§ **WHAT NEEDS TO BE DONE**: The lines below are to be quoted exactly, from the first through the one that contains "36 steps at".

GIVEN ENTRIES below:

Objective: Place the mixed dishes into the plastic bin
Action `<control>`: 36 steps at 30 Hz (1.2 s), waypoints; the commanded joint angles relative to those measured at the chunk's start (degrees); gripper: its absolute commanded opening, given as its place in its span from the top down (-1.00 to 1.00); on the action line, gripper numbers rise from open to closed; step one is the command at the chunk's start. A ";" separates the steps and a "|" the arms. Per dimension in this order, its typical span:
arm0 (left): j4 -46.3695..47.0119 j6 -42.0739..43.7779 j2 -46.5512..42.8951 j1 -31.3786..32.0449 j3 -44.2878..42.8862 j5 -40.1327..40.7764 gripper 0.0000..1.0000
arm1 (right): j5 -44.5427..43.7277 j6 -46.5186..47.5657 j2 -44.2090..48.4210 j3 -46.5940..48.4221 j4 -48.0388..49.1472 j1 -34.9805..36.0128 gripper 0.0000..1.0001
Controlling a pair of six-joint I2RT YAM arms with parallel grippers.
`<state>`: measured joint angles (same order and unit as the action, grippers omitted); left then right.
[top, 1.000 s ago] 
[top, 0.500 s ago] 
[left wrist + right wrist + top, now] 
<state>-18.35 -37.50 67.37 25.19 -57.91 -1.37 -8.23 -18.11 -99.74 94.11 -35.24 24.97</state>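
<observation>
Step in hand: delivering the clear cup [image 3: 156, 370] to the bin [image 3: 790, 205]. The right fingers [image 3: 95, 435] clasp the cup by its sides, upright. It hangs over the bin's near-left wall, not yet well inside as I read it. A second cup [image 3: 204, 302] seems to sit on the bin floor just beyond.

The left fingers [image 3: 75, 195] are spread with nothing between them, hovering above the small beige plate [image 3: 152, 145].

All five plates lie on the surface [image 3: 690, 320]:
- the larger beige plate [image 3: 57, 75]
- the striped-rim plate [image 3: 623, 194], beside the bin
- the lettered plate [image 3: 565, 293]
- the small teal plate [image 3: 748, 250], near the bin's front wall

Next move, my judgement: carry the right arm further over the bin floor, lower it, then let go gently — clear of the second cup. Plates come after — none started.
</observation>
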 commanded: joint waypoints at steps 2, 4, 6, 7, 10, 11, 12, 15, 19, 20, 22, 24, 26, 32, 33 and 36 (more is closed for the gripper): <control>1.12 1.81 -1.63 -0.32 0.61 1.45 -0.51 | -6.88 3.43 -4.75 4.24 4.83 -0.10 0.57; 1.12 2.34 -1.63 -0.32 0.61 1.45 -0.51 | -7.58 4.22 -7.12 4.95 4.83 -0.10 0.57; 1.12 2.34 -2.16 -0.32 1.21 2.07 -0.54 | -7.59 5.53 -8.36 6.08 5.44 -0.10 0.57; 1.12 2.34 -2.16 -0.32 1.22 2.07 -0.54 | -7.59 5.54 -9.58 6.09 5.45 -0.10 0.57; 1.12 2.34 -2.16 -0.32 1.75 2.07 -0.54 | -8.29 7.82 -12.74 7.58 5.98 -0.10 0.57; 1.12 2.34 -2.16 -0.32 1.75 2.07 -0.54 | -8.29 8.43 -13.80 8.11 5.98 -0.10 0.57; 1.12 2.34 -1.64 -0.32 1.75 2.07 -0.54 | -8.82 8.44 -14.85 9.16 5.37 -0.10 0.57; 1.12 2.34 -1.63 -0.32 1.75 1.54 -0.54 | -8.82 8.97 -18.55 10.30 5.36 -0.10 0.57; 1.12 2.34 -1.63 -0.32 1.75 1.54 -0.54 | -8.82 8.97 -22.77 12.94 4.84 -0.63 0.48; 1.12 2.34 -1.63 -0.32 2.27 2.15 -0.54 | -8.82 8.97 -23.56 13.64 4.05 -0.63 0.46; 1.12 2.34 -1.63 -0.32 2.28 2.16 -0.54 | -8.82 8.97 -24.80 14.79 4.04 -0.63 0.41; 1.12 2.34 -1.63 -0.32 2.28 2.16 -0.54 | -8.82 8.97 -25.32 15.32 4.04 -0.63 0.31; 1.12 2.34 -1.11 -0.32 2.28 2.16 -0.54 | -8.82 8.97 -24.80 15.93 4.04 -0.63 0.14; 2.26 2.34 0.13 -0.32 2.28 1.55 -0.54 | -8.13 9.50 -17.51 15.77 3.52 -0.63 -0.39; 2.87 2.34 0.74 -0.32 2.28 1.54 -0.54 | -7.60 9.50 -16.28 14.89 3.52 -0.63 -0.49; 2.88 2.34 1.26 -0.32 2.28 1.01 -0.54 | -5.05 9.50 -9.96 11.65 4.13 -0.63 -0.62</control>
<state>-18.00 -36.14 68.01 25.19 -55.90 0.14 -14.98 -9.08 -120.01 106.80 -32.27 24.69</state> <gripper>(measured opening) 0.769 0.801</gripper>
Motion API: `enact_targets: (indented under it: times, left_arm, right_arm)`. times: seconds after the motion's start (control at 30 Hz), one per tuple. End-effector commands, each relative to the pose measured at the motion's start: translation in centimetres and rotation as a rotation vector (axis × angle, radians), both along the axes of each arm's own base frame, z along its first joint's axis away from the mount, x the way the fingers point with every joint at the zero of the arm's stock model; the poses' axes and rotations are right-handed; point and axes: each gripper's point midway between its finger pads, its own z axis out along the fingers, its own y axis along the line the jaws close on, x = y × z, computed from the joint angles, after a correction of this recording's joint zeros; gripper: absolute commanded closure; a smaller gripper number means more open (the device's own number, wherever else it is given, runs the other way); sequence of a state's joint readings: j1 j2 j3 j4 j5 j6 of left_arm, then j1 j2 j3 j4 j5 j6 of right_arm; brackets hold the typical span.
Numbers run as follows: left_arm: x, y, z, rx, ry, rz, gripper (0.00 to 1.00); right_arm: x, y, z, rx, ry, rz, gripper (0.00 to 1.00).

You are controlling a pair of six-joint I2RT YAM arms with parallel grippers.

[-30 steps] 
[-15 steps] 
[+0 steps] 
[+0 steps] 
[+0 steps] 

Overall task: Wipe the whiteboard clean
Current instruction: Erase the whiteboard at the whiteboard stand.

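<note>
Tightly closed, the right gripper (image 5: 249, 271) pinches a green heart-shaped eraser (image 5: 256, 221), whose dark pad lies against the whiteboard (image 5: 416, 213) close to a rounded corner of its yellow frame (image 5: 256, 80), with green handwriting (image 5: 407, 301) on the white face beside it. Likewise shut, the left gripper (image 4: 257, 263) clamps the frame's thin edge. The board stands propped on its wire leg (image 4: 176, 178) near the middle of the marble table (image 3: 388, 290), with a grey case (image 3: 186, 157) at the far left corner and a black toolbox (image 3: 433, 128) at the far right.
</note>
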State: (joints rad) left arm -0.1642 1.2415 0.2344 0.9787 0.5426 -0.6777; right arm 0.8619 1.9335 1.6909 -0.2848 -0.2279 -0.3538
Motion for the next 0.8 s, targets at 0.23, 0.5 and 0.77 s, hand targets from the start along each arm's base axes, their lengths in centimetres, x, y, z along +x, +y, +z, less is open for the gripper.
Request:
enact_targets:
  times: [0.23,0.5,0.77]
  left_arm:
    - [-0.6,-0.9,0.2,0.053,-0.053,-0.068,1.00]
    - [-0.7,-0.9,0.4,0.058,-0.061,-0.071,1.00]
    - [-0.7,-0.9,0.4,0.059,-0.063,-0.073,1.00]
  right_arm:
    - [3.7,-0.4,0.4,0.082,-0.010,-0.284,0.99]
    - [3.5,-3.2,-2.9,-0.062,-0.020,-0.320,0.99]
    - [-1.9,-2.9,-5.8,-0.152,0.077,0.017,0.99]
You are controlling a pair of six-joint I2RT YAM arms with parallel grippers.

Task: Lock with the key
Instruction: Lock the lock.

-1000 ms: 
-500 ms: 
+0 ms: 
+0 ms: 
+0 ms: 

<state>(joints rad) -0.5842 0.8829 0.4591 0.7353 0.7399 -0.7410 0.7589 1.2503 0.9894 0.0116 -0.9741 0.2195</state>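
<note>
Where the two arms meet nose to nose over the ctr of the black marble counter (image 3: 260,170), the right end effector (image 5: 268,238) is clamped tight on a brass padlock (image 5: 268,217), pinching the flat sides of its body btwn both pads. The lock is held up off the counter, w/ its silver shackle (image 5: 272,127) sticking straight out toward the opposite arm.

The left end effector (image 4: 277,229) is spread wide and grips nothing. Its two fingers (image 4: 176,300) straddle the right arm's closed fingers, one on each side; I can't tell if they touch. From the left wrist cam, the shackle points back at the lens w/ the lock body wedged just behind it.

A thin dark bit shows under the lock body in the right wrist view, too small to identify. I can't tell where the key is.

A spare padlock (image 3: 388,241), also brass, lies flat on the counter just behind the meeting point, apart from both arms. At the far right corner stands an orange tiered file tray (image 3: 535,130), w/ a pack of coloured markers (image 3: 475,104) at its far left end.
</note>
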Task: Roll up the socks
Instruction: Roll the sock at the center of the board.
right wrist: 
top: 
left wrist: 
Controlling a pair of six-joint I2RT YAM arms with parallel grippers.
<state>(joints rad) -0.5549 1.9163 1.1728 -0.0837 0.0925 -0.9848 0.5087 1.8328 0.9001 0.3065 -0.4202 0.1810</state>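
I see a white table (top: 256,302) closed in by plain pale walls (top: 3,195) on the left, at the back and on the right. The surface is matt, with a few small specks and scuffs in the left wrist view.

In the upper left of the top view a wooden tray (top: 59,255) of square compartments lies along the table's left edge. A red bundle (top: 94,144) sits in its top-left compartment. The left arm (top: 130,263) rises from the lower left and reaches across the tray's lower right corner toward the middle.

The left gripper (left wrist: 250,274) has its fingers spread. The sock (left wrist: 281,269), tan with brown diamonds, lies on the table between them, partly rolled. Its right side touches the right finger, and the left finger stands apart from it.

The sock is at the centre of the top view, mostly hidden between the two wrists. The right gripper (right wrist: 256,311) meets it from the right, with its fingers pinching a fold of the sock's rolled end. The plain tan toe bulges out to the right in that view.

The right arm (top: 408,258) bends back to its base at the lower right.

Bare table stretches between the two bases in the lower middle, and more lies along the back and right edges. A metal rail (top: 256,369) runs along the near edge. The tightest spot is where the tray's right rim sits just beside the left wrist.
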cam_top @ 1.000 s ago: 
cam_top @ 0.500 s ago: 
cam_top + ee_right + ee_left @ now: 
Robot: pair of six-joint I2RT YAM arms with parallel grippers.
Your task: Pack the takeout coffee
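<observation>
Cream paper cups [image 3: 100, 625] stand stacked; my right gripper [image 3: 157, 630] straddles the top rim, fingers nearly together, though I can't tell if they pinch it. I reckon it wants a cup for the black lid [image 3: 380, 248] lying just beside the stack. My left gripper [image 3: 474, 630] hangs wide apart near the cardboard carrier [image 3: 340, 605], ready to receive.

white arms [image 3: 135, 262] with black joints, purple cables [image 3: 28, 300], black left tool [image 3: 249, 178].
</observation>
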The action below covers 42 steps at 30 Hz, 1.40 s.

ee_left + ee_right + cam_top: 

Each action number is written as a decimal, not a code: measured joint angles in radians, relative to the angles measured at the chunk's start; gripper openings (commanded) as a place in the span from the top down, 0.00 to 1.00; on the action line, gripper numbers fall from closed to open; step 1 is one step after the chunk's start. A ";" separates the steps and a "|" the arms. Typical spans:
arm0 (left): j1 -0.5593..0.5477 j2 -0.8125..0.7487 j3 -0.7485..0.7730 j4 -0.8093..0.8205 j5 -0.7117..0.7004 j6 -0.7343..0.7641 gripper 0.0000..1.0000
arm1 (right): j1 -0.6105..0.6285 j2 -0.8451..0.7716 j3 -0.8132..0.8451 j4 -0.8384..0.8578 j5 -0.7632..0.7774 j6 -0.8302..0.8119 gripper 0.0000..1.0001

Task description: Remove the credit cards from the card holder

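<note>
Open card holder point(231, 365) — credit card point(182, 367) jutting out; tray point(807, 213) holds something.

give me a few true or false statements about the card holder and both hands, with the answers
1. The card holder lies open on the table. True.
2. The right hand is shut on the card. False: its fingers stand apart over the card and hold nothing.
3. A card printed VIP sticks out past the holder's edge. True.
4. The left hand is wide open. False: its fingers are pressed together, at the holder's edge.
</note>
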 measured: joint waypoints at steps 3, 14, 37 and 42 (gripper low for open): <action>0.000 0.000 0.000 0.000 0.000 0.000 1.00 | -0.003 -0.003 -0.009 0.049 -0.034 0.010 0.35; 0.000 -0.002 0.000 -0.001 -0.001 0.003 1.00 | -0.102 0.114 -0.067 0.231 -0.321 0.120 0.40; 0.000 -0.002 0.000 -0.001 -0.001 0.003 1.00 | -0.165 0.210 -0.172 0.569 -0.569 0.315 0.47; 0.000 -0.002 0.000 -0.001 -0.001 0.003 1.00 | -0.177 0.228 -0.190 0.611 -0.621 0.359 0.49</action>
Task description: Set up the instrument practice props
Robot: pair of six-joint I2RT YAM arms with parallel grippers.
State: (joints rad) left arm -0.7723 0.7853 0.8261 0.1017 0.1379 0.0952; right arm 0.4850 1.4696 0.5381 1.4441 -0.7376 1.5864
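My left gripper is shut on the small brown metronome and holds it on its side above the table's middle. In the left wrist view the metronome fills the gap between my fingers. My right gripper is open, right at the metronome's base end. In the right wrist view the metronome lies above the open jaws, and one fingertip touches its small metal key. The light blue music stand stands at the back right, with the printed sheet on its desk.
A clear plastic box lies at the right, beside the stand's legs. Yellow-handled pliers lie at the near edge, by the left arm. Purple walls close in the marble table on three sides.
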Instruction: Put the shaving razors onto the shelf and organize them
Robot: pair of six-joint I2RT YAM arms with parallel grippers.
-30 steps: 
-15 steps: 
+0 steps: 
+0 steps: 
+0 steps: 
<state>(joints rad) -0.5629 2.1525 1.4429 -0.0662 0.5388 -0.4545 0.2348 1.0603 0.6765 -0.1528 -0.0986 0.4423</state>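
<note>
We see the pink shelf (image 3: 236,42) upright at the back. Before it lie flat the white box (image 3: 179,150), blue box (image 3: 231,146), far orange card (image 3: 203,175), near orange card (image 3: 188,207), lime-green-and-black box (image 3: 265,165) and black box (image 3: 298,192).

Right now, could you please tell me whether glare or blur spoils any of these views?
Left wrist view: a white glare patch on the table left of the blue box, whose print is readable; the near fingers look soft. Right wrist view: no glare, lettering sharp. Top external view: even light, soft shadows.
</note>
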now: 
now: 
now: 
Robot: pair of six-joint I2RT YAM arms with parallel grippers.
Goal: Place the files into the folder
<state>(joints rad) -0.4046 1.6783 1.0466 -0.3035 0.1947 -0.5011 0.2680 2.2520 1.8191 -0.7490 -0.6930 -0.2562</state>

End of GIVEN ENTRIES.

§ **SOLUTION TO THE PROBLEM**:
Objective: Place the mixed dishes into the plastic bin
Action `<control>`: 36 steps at 30 Hz (1.2 s), waypoints; the commanded joint angles relative to those measured at the chunk's start (degrees); gripper: its absolute commanded opening, given as its place in its span from the top down (-1.00 to 1.00); on the action line, gripper numbers rise from open to closed; step one is the command at the chunk's start. A ";" separates the steps and a "|" the arms. Per dimension in this order, its typical span:

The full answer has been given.